Bill Gaytten, Dior’s current stand-in designer, has been said to lack the sweeping vision necessary to lead the fashion house. However, most can agree that Gaytten has produced perfectly lovely clothes that people are evidently buying (the brand’s sales are better than ever). One of the only rough patches that Gaytten has hit since last year was his couture collection, which was widely panned by critics; Suzy Menkes recalled it as “a romp that looked as if it had been done by a bunch of art college kids.” However, this season’s couture show, which walked today, was a marked improvement. Menkes writes mostly positive things about it:
This version was technically persuasive: an x-ray image of the essence of Dior, from the famous Bar Jacket, sleek and chic in black alligator, to romantic dresses, light as the proverbial feather. One had a full skirt printed with Christian Dior’s maxim, defining “elegance” as the right combination of crucial factors, including “naturalness and simplicity.”

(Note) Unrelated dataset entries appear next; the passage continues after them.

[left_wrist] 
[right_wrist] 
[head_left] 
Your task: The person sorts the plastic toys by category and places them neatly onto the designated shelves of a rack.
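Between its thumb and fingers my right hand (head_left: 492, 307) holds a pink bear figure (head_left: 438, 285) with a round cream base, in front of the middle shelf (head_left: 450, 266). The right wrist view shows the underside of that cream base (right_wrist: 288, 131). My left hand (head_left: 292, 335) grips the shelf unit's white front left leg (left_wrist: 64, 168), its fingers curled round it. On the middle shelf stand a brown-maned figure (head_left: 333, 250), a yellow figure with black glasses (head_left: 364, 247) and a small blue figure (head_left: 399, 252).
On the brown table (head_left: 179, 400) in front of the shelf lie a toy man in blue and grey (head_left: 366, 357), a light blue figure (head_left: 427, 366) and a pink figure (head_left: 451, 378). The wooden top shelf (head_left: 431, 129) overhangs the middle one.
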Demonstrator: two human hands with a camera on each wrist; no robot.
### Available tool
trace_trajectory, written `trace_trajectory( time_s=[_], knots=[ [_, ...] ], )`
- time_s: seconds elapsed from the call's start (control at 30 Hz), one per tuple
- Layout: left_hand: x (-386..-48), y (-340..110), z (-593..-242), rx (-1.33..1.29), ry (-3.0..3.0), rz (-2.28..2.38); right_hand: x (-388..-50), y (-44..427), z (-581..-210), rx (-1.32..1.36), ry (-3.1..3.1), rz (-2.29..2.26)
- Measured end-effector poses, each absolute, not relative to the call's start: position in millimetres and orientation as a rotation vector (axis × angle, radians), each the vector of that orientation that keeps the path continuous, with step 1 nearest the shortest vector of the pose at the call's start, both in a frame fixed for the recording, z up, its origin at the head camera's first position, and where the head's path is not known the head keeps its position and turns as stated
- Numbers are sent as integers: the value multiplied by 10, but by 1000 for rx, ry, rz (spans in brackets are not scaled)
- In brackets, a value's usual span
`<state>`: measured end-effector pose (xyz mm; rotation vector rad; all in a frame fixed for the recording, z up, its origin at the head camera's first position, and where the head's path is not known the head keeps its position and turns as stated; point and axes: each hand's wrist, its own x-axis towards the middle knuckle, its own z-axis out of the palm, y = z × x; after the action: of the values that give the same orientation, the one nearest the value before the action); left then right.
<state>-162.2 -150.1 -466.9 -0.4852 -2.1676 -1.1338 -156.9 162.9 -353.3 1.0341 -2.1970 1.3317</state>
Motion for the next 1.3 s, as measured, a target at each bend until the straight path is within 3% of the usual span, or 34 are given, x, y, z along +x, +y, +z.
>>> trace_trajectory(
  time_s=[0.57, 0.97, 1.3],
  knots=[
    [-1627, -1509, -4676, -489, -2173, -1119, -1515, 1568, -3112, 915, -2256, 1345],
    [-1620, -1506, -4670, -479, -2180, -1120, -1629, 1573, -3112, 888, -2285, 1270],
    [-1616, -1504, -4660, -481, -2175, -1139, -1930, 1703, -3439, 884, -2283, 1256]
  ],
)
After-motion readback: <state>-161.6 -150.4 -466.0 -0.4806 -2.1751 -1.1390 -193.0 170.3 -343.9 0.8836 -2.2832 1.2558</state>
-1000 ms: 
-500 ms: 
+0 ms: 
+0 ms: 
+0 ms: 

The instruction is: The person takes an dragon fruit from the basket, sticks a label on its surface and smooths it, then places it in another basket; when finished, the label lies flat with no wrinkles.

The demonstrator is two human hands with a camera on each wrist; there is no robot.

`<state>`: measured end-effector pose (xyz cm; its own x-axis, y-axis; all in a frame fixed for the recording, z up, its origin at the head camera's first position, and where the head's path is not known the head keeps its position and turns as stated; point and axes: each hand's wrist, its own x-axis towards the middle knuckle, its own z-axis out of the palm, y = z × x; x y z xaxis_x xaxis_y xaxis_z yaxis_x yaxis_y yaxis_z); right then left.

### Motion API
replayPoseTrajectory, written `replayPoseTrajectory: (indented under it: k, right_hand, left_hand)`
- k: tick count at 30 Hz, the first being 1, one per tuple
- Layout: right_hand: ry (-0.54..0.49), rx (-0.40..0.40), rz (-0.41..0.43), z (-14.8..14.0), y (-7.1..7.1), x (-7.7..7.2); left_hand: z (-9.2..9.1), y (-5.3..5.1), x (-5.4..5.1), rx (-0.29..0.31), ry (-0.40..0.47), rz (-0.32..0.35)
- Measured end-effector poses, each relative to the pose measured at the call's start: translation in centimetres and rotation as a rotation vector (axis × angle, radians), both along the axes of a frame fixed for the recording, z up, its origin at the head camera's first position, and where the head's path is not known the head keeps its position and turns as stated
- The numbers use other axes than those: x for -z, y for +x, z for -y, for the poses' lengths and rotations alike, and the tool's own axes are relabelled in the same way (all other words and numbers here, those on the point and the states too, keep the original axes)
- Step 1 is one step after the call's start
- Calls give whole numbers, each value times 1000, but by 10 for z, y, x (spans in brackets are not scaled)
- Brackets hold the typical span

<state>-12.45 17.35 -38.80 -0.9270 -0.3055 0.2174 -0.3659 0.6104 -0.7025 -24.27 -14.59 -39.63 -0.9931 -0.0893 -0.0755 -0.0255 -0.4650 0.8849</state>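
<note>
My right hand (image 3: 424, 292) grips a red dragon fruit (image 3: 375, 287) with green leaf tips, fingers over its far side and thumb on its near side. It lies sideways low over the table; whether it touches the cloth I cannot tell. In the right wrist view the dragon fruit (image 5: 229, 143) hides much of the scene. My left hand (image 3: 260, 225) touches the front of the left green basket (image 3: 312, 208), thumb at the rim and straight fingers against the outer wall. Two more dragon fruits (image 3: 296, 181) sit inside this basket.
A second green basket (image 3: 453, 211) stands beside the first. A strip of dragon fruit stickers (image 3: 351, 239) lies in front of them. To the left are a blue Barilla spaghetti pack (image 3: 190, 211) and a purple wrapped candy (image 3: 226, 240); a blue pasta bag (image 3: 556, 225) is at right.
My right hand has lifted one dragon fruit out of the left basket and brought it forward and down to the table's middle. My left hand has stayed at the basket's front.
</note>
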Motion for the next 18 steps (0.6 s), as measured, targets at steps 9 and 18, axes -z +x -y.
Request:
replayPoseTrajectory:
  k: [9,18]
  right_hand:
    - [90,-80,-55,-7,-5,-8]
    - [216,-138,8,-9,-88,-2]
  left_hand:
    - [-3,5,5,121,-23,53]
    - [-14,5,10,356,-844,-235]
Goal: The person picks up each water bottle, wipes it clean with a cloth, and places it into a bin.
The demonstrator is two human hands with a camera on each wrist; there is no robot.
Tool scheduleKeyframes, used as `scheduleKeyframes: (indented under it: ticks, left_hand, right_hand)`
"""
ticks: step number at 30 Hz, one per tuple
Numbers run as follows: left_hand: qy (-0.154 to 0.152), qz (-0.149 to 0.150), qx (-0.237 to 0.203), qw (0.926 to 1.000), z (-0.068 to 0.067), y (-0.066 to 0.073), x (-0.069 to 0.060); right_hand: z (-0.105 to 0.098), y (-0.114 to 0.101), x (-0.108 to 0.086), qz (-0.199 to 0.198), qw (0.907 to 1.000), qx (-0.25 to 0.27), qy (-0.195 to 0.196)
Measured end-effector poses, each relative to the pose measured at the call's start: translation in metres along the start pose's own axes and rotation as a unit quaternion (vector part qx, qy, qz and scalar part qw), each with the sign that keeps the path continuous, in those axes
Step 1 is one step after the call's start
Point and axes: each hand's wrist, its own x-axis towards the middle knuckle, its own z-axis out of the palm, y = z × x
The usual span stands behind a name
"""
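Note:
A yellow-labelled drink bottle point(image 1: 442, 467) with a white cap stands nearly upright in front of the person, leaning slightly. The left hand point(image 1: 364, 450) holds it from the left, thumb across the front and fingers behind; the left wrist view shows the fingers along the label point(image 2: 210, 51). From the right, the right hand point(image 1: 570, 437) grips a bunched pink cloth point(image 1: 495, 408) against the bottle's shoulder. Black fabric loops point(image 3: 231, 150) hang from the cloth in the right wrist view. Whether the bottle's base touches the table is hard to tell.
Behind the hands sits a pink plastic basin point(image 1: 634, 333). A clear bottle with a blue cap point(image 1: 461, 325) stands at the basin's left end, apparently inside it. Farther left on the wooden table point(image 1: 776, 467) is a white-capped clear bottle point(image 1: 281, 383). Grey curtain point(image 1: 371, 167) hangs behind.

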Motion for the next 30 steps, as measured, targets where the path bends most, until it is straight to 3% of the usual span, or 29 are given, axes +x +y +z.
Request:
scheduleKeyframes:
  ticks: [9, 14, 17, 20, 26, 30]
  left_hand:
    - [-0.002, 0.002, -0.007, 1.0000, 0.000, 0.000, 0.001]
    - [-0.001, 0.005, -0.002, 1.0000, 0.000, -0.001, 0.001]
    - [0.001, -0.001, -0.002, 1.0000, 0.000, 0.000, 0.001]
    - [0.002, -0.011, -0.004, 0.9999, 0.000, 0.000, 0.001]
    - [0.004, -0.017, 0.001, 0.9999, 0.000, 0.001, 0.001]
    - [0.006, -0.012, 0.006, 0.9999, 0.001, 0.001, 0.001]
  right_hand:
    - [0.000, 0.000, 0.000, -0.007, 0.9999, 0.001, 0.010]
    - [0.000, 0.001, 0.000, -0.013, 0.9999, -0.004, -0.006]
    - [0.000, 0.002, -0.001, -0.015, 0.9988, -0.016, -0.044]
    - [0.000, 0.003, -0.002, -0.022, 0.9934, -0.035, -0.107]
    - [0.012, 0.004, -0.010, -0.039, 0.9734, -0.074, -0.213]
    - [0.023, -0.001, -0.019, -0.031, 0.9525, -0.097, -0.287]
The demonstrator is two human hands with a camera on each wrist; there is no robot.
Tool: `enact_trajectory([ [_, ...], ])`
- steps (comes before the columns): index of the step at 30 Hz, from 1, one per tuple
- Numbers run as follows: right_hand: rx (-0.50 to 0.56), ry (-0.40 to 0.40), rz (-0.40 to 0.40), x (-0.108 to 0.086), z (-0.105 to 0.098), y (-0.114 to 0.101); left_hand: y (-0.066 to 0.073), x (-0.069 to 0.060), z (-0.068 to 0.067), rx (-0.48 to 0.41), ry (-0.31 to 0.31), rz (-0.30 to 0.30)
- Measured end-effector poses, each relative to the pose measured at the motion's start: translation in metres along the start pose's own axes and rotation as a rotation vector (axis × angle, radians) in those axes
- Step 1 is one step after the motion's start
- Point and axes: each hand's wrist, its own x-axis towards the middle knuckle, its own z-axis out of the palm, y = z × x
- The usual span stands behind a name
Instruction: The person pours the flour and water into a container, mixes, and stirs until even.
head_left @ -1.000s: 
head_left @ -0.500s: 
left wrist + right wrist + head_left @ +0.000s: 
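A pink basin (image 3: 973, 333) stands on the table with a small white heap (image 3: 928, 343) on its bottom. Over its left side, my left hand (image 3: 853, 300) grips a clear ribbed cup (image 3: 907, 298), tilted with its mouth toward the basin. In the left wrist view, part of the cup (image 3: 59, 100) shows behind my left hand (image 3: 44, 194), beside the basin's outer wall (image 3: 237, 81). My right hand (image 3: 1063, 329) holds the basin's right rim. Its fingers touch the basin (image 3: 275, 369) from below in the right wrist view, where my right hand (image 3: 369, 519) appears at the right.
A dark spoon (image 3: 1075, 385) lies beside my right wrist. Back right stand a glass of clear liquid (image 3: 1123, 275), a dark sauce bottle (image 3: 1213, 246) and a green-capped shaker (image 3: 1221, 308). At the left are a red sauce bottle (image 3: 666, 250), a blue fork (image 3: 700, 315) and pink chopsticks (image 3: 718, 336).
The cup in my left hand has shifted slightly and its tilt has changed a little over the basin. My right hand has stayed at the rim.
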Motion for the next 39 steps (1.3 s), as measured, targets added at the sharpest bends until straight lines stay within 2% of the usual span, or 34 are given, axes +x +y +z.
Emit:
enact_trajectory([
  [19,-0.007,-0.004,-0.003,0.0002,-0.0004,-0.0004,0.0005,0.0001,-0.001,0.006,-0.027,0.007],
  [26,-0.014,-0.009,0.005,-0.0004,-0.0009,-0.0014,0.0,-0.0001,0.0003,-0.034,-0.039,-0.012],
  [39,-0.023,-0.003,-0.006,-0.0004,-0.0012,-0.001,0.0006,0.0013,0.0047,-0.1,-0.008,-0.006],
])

Neither was Mr. Galliano’s forte and most fashion folk feel that the former designer would, in any case, have had to calm his excess to take the brand ahead.
Despite being strong in the areas that Galliano was not, the collection still lacked the emotional drama that Galliano was so known for (to a fault, as we all well know).
In every sense, this show on the first day of the brief couture season was Dior Light. There was not much personality or charm, yet a careful rendition of the codes of the house, including houndstooth check created with embroidered beading… It was technically a model of perfection with some exceptional effects, like sequins trapped against the breasts, but it was emotionally barren.
Coldness aside, the show convinced Suzy Menkes that Gaytten really might be the best successor for Galliano after all. And at this point, LVMH may not have much choice; they’ve reportedly had talks with seven designers so far, all of whom have either backed down or been turned away for one reason or another. And if Gaytten continues to improve at this rate — i.e., more quickly than LVMH can interview potential replacements for him — then perhaps the job will stay his. Goodness knows he’s had a trickier job of proving himself worthy than anyone else at this point.